TASK INSTRUCTIONS:
For each record below, give an exact transcription.

EXTRACTED INFORMATION:
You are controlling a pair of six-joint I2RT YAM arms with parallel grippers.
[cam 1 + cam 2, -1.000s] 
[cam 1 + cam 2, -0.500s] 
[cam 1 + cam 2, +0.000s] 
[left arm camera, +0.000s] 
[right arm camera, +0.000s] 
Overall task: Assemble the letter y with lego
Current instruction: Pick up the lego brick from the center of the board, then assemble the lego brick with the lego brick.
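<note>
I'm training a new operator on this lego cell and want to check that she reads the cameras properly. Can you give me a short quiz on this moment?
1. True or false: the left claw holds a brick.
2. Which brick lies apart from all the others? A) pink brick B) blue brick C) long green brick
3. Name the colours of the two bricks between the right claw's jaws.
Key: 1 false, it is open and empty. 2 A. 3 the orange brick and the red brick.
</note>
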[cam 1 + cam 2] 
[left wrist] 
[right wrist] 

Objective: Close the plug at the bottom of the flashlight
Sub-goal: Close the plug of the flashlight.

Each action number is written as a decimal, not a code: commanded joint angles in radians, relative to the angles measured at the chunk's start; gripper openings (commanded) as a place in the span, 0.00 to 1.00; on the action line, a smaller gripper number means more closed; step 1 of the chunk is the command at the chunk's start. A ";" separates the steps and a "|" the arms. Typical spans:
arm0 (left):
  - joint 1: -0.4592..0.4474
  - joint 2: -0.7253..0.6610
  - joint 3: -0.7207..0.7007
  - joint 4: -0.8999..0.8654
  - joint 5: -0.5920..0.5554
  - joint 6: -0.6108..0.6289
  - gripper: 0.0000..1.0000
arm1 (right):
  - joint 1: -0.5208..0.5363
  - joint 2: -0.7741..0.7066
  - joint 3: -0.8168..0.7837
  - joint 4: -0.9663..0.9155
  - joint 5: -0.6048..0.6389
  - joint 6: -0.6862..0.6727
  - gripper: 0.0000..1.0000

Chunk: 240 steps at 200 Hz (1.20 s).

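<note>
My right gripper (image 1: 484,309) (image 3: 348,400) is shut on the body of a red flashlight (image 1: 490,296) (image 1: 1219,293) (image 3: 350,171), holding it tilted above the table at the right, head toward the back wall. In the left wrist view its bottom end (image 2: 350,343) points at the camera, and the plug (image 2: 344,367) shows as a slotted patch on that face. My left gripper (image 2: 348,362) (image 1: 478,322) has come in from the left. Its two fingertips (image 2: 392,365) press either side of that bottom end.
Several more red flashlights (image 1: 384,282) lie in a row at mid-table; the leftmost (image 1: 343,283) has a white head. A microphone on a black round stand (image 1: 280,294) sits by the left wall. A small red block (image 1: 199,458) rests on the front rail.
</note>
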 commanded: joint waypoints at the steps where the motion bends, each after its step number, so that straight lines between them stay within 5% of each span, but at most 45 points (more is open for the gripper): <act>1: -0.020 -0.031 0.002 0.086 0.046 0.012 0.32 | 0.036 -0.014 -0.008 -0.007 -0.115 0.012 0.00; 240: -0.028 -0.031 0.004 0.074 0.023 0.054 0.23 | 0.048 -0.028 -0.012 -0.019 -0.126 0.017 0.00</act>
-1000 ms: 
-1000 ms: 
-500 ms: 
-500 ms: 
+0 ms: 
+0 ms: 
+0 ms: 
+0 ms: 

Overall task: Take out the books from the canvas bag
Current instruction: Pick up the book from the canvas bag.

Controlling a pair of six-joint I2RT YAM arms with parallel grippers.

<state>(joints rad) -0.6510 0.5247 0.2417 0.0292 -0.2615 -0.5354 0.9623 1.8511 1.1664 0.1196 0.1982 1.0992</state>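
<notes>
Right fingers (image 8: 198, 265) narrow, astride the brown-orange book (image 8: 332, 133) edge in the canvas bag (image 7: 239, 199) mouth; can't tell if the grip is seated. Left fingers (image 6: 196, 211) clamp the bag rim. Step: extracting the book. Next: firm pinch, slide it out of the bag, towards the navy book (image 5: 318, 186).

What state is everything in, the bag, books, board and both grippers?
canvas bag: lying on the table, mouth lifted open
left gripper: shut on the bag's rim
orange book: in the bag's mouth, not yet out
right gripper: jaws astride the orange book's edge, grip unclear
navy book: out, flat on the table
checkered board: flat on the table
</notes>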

TASK RESPONSE:
You are controlling a pair of six-joint I2RT YAM arms with parallel grippers.
[cam 1 + cam 2, -1.000s] 
[cam 1 + cam 2, -0.500s] 
[cam 1 + cam 2, +0.000s] 
[left arm camera, +0.000s] 
[right arm camera, +0.000s] 
Overall task: Assemble the letter y with lego
Current instruction: Pick up the lego brick from the center of the board, then assemble the lego brick with the lego brick.
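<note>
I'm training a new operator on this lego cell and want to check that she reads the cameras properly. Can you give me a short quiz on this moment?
1. True or false: the left claw holds a brick.
2. Which brick lies apart from all the others? A) pink brick B) blue brick C) long green brick
3. Name the colours of the two bricks between the right claw's jaws.
Key: 1 false, it is open and empty. 2 A. 3 the orange brick and the red brick.
</note>
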[cam 1 + cam 2] 
[left wrist] 
[right wrist] 

Objective: Close the plug at the bottom of the flashlight
Sub-goal: Close the plug of the flashlight.

Each action number is written as a decimal, not a code: commanded joint angles in radians, relative to the angles measured at the chunk's start; gripper openings (commanded) as a place in the span, 0.00 to 1.00; on the action line, a smaller gripper number means more closed; step 1 of the chunk is the command at the chunk's start. A ";" separates the steps and a "|" the arms. Typical spans:
arm0 (left):
  - joint 1: -0.4592..0.4474
  - joint 2: -0.7253..0.6610
  - joint 3: -0.7207..0.7007
  - joint 4: -0.8999..0.8654
  - joint 5: -0.5920..0.5554
  - joint 6: -0.6108..0.6289
  - gripper: 0.0000..1.0000
arm1 (right):
  - joint 1: -0.5208..0.5363
  - joint 2: -0.7741..0.7066
  - joint 3: -0.8168..0.7837
  - joint 4: -0.9663..0.9155
  - joint 5: -0.6048..0.6389
  - joint 6: -0.6862..0.6727
  - gripper: 0.0000..1.0000

Chunk: 240 steps at 200 Hz (1.20 s).

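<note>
My right gripper (image 1: 484,309) (image 3: 348,400) is shut on the body of a red flashlight (image 1: 490,296) (image 1: 1219,293) (image 3: 350,171), holding it tilted above the table at the right, head toward the back wall. In the left wrist view its bottom end (image 2: 350,343) points at the camera, and the plug (image 2: 344,367) shows as a slotted patch on that face. My left gripper (image 2: 348,362) (image 1: 478,322) has come in from the left. Its two fingertips (image 2: 392,365) press either side of that bottom end.
Several more red flashlights (image 1: 384,282) lie in a row at mid-table; the leftmost (image 1: 343,283) has a white head. A microphone on a black round stand (image 1: 280,294) sits by the left wall. A small red block (image 1: 199,458) rests on the front rail.
</note>
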 commanded: joint waypoints at the steps where the motion bends, each after its step number, so that straight lines between them stay within 5% of each span, but at most 45 points (more is open for the gripper): <act>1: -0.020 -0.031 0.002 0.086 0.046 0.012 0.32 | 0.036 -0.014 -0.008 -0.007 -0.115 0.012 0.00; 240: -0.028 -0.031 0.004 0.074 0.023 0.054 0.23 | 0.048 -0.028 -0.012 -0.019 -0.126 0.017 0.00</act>
-1000 ms: 
-1000 ms: 
-500 ms: 
-500 ms: 
+0 ms: 
+0 ms: 
+0 ms: 
+0 ms: 

Overall task: Take out the books from the canvas bag
Current instruction: Pick up the book from the canvas bag.

Controlling a pair of six-joint I2RT YAM arms with parallel grippers.

<state>(joints rad) -0.6510 0.5247 0.2417 0.0292 -0.2615 -0.5354 0.9623 1.8511 1.1664 0.1196 0.1982 1.0992</state>
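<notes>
Right fingers (image 8: 198, 265) narrow, astride the brown-orange book (image 8: 332, 133) edge in the canvas bag (image 7: 239, 199) mouth; can't tell if the grip is seated. Left fingers (image 6: 196, 211) clamp the bag rim. Step: extracting the book. Next: firm pinch, slide it out of the bag, towards the navy book (image 5: 318, 186).

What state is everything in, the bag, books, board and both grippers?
canvas bag: lying on the table, mouth lifted open
left gripper: shut on the bag's rim
orange book: in the bag's mouth, not yet out
right gripper: jaws astride the orange book's edge, grip unclear
navy book: out, flat on the table
checkered board: flat on the table
</notes>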

Nothing further is required of this output.